Trump Rejects Author’s Accusations, Calls Self ‘Stable Genius’

WASHINGTON (Reuters) -
President Donald Trump speaks to the media after the Congressional Republican Leadership retreat at Camp David, Maryland, Jan. 6. (L-R) are House Majority Leader Kevin McCarthy (R-CA), Trump, House Majority Whip Steve Scalise (R-LA), Secretary of State Rex Tillerson and Defense Secretary James Mattis. (Reuters/Yuri Gripas)

President Donald Trump on Saturday rejected an author’s accusations that he is mentally unfit for office and said his business career and election victory showed he is “a very stable genius.”

Michael Wolff, who was granted unusually wide access to the White House during much of President Trump’s first year, has said in promoting his book that Trump is unfit for the presidency. He told BBC Radio in an interview broadcast on Saturday that his book is creating “the perception and the understanding that will finally end … this presidency.”

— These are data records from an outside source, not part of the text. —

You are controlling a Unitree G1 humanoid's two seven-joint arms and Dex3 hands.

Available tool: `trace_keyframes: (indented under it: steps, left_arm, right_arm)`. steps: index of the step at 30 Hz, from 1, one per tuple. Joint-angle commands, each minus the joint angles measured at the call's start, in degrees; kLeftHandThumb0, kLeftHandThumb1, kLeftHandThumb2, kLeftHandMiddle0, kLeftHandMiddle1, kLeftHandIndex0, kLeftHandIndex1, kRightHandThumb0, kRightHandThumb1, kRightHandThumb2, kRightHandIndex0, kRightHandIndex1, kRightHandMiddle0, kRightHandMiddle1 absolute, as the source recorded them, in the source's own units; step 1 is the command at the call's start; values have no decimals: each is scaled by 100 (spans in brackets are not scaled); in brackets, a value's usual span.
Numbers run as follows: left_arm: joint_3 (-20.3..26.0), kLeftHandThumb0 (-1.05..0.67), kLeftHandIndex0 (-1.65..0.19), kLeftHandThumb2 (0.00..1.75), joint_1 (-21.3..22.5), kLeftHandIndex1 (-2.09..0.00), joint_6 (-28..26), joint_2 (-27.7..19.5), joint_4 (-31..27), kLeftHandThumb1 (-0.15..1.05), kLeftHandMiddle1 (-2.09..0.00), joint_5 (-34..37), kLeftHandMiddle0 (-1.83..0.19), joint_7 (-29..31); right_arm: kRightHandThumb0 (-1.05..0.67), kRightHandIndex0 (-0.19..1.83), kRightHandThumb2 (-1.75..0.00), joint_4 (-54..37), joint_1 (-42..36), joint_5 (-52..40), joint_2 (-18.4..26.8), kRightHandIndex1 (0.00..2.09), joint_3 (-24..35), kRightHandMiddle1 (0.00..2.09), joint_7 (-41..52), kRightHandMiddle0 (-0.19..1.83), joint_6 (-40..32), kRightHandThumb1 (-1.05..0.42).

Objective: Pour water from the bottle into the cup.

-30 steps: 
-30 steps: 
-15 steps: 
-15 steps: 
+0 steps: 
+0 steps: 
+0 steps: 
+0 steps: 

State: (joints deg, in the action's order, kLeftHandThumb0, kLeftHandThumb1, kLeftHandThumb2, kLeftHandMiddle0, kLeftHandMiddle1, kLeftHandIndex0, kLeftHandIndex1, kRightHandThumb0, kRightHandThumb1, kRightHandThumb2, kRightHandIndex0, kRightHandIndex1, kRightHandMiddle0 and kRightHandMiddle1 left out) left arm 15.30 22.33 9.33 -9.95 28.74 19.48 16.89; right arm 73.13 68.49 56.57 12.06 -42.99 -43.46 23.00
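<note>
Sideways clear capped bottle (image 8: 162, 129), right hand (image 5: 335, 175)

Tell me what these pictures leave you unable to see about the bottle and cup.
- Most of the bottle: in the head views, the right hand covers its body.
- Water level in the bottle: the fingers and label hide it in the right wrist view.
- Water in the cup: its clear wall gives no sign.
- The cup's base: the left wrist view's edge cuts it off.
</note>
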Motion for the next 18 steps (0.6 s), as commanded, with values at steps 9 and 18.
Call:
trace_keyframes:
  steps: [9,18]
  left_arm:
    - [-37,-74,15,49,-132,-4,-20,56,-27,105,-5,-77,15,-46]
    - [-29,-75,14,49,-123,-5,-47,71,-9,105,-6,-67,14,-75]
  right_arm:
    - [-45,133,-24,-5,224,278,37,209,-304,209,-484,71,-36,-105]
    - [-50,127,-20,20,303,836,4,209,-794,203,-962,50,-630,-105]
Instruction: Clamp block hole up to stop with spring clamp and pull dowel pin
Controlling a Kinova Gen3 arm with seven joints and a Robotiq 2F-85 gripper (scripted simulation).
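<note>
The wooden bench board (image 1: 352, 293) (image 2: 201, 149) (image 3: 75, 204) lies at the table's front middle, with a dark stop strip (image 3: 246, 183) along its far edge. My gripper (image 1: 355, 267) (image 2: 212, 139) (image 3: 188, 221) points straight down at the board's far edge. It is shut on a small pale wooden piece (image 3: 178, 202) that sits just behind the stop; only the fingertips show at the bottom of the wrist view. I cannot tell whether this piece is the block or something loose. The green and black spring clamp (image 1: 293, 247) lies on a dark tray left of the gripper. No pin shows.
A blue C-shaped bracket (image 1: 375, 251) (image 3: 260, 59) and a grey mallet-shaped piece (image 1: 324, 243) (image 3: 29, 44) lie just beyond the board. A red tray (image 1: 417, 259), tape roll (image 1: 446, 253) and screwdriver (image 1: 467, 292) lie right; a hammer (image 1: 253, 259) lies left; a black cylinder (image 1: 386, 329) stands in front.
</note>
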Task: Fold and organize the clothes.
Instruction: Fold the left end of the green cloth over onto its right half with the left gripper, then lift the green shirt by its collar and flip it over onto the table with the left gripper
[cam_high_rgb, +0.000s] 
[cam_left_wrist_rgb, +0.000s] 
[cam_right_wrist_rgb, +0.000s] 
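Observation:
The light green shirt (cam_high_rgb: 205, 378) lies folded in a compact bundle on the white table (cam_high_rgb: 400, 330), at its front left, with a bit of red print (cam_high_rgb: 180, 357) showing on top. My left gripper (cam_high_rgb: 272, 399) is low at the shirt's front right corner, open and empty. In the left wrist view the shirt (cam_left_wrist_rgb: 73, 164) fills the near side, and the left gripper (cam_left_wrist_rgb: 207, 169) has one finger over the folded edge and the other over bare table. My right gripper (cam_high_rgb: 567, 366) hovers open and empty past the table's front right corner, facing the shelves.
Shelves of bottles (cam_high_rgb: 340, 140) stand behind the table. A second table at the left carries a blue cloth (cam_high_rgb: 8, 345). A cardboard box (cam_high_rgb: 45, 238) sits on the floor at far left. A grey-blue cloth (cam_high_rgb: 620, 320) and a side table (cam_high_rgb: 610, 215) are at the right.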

President Trump battled back in a series of morning posts on Twitter.

Trump said Democratic critics and the U.S. news media were bringing up the “old Ronald Reagan playbook and screaming mental stability and intelligence” since they have not been able to bring him down in other ways.

Reagan, a Republican who was the president from 1981-1989, was diagnosed with Alzheimer’s disease in 1994 and died in 2004.

“Actually, throughout my life, my two greatest assets have been mental stability and being, like, really smart,” said Trump.

“I went from VERY successful businessman … to President of the United States (on my first try). I think that would qualify as not smart, but genius … and a very stable genius at that!”

Wolff’s book portrays Trump as unfocused, unprepared and petty while presiding over a chaotic White House.

Trump, answering questions from reporters at Camp David after the meeting, called Wolff a “fraud” and said the book is “a complete work of fiction.”

“I think it’s a disgrace,” he said.

Trump said he never granted Wolff an interview for the book and blamed former adviser Steve Bannon for granting Wolff access at the White House. Wolff has said he spoke to Trump but that the president may not have known he was being interviewed.

The tweets were another sign of Trump’s frustration at what he views as unfair treatment by the news media of his presidency amid a federal investigation into whether he or his campaign aides colluded with Russia during the 2016 presidential campaign.

Trump, asked about a New York Times report that his aides had pressured Attorney General Jeff Sessions not to recuse himself from the Russia investigation, said, “Everything I’ve done has been 100 percent proper.”

Trump, who has often criticized Sessions about his performance as attorney general, said he nonetheless supports him.

Wolff’s book has proved to be another shock to the system for Trump and his top aides, coming just as he starts his second year in office.

Trump is to undergo the first physical examination of his presidency on Jan. 12. The exam was announced on Dec. 7.

White House officials and Trump’s high-profile supporters have launched an effort to raise doubts about Wolff’s credibility. White House spokesman Sarah Sanders said earlier in the week that the book includes “mistake after mistake after mistake.”